# Photo of the month - Winner for August is...



## Arch (Oct 4, 2007)

Seemoo with By The Creek...







grats... and you win the Mini Maglit 

this months runner up was weber with wedding | lake story...






well done to you both.


----------



## Antarctican (Oct 4, 2007)

Both are great shots...congrats!


----------



## seemoo (Oct 4, 2007)

Thank you very much.

It's the first time I win a contest with my photography and I feel very honored.

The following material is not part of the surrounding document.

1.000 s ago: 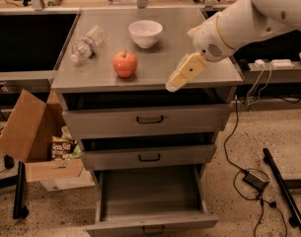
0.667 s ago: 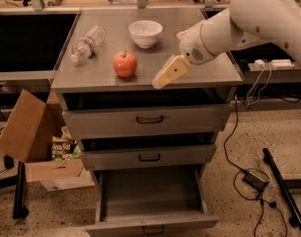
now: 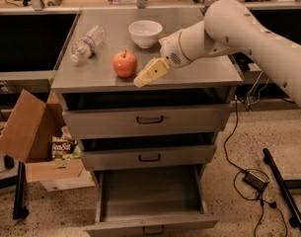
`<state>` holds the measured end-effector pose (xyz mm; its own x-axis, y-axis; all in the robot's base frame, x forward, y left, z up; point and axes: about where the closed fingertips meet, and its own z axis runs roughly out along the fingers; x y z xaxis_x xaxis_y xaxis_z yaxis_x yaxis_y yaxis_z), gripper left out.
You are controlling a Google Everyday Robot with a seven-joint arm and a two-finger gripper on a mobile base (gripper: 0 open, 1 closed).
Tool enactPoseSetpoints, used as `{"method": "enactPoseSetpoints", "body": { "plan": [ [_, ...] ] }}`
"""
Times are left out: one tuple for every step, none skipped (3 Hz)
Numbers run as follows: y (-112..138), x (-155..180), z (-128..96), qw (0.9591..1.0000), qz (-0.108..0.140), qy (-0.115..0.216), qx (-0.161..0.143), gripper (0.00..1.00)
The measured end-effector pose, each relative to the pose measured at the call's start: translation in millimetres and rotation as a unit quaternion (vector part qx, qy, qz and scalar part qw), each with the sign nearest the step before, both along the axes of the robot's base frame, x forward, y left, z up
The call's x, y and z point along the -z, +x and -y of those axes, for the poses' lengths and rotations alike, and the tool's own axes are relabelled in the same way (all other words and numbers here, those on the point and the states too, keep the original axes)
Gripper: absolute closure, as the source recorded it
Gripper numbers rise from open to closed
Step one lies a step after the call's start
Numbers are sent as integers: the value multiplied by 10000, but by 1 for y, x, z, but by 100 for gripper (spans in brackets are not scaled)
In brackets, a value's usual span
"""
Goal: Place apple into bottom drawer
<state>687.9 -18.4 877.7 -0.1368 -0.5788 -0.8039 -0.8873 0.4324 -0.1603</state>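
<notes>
"Grey steel worktop (image 3: 209, 75), three drawers under it. The apple (image 3: 125, 63) sits upright near the front edge, with a white bowl (image 3: 145, 32) behind it and a plastic bottle (image 3: 87, 44) lying nearby. And the end effector (image 3: 151, 72)?"

"Just beside the apple, on the side away from the bottle, low and slanted towards it. Released or clenched, I cannot tell, but it holds nothing."

"So the reach is the step in hand?"

"I judge so. Close in slowly and level on the apple's widest part — a nudge could roll it off the front. The bottom drawer (image 3: 150, 196) stands open below."
</notes>
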Motion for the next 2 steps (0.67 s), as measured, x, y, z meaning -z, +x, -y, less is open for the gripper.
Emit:
{"method": "enactPoseSetpoints", "body": {
  "plan": [
    [11,9,-18,9998,-27,178,-81,0],
    [17,16,-33,9993,-71,297,-192,0]
  ]
}}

This forum is great! Thanks for all the inspirational pictures and all the great feedback.

thanks again,

simon.


----------



## Pixie42 (Oct 5, 2007)

Wow, both shots are great but I LOVE LOVE LOVE the wedding shot. Just stunning.


----------



## doenoe (Oct 6, 2007)

great shots


----------



## rickpricemba (Oct 7, 2007)

That is really good work.

Rick


----------



## lb442 (Oct 17, 2007)

I think both shots are amazing!  I love the intensity of the first and the imagery in the second...

lb

www.PrintedBIG.com


----------



## petey (Oct 17, 2007)

both are awesome 

congrats


----------



## Osmer_Toby (Oct 26, 2007)

jesus.  i've been away from this forum a long time.  i come back and see these shots and am incredibly humbled.  i bow to you both.  

mmmmmmmmm mmmm.


----------



## doobs (Oct 26, 2007)

Great shots! Congratulations!


----------



## metallicturd (Oct 28, 2007)

Looks great! I look forward to having shots like these one day  hehe


----------



## challe (Oct 30, 2007)

Both of them is very Great !

 Challe / :thumbup:


----------